# Seeking opinions on the Sno-Thro Cab Kit



## CTHuskyinMA (Jan 14, 2019)

There are many times when the wind is howling and blowing snow/ice back into my face while snowblowing. I like the idea of the cab, but honestly, I just don't see very many people using them. Are they worth it? Does the plastic get covered in snow making it impossible to see out of? Can it be taken off/reinstalled easily and quickly? Does the headlight get blocked? Any and all opinions appreciated.

I've got a Pro 28, btw. Thanks


----------



## Oneacer (Jan 3, 2011)

If you are blowing snow and what you are blowing is coming back in your face, than just crank/turn the chute away from you, or come at it from the opposite direction.

I have never, ever seen anyone use one of those plastic/vinyl cab attachments. I would think they would be a pain in the ass …. jmho

If it is a blizzard out, your not going to avoid that in any fashion, just wait till it stops.

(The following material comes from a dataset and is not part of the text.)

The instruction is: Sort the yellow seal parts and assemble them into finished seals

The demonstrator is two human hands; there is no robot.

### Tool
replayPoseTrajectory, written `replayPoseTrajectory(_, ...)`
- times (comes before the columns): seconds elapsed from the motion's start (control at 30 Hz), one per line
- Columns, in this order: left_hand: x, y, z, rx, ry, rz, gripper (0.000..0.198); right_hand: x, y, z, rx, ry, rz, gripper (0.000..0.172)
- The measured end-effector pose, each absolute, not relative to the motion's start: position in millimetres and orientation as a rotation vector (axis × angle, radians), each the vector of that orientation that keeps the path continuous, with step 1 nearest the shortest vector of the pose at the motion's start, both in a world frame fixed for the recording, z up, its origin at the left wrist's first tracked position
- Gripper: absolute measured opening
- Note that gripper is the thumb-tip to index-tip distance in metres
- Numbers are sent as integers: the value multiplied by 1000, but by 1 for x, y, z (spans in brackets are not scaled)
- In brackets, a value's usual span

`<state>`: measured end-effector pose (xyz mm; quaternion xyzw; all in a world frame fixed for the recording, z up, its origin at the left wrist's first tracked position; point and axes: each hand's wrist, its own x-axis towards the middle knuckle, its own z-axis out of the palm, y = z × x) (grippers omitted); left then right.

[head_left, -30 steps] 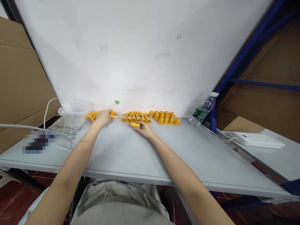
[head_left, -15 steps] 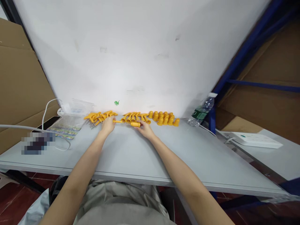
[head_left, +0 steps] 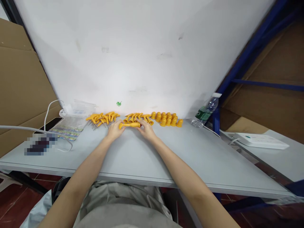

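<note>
Pinched at both ends, left hand [head_left: 115,129] on the yellow handle piece [head_left: 125,124] and right hand [head_left: 147,130] on the cap [head_left: 135,125], just in front of the horn-shaped parts [head_left: 131,119], probably light, stiff, slickish plastic, so the ends seem the best hold.

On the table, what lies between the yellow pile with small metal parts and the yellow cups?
In the head view, a row of yellow flared pieces lies between the pile and the cups, partly hidden by the right hand.
</note>
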<state>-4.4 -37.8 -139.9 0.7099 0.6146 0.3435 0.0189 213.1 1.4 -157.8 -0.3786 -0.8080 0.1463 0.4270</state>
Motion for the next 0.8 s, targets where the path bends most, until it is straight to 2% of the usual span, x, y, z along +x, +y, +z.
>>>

And always wear the proper gear. I choose the full insulated helmet liner with collar, one that has the removable mouth chin guard. put a nice warm hat over that, and you can blow in sub zero weather, no problem. That's what we wore on the railroad.


----------



## SnowG (Dec 5, 2014)

I have one and wouldn’t be without it. It does not accumulate blowback nor impede vision. It also helps break the wind even when it’s coming from behind, which is open (because it is an obstacle that creates a partial block that the wind must go around). It’s like standing in the corner of a bus shelter in the wind. If anything it improves vision, and it also creates shelter when it’s still snowing/sleeting. 
The ONLY negative is that the added #5-7 pounds or so of cab weight (which isn’t much) might make the front end a bit lighter. This isn’t an issue with tracked machines (they don’t tend to climb packed snow as much as wheeled units) but if you have wheels I would recommend a #10-15 pound weight be added to the front of the bucket if you mount a cab. It’s just a question of geometry for each individual machine.


----------



## CTHuskyinMA (Jan 14, 2019)

Great information, thank you.

Any feedback on ease of removal/reinstall? The place I store my machine has low clearance and I am fairly sure I would have to take it off each time I use it.



SnowG said:


> I have one and wouldn’t be without it. It does not accumulate blowback nor impede vision. It also helps break the wind even when it’s coming from behind, which is open (because it is an obstacle that creates a partial block that the wind must go around). It’s like standing in the corner of a bus shelter in the wind. If anything it improves vision, and it also creates shelter when it’s still snowing/sleeting.
> The ONLY negative is that the added #5-7 pounds or so of cab weight (which isn’t much) might make the front end a bit lighter. This isn’t an issue with tracked machines (they don’t tend to climb packed snow as much as wheeled units) but if you have wheels I would recommend a #10-15 pound weight be added to the front of the bucket if you mount a cab. It’s just a question of geometry for each individual machine.


----------



## micah68kj (Oct 8, 2011)

CTHuskyinMA said:


> Great information, thank you.
> 
> Any feedback on ease of removal/reinstall? The place I store my machine has low clearance and I am fairly sure I would have to take it off each time I use it.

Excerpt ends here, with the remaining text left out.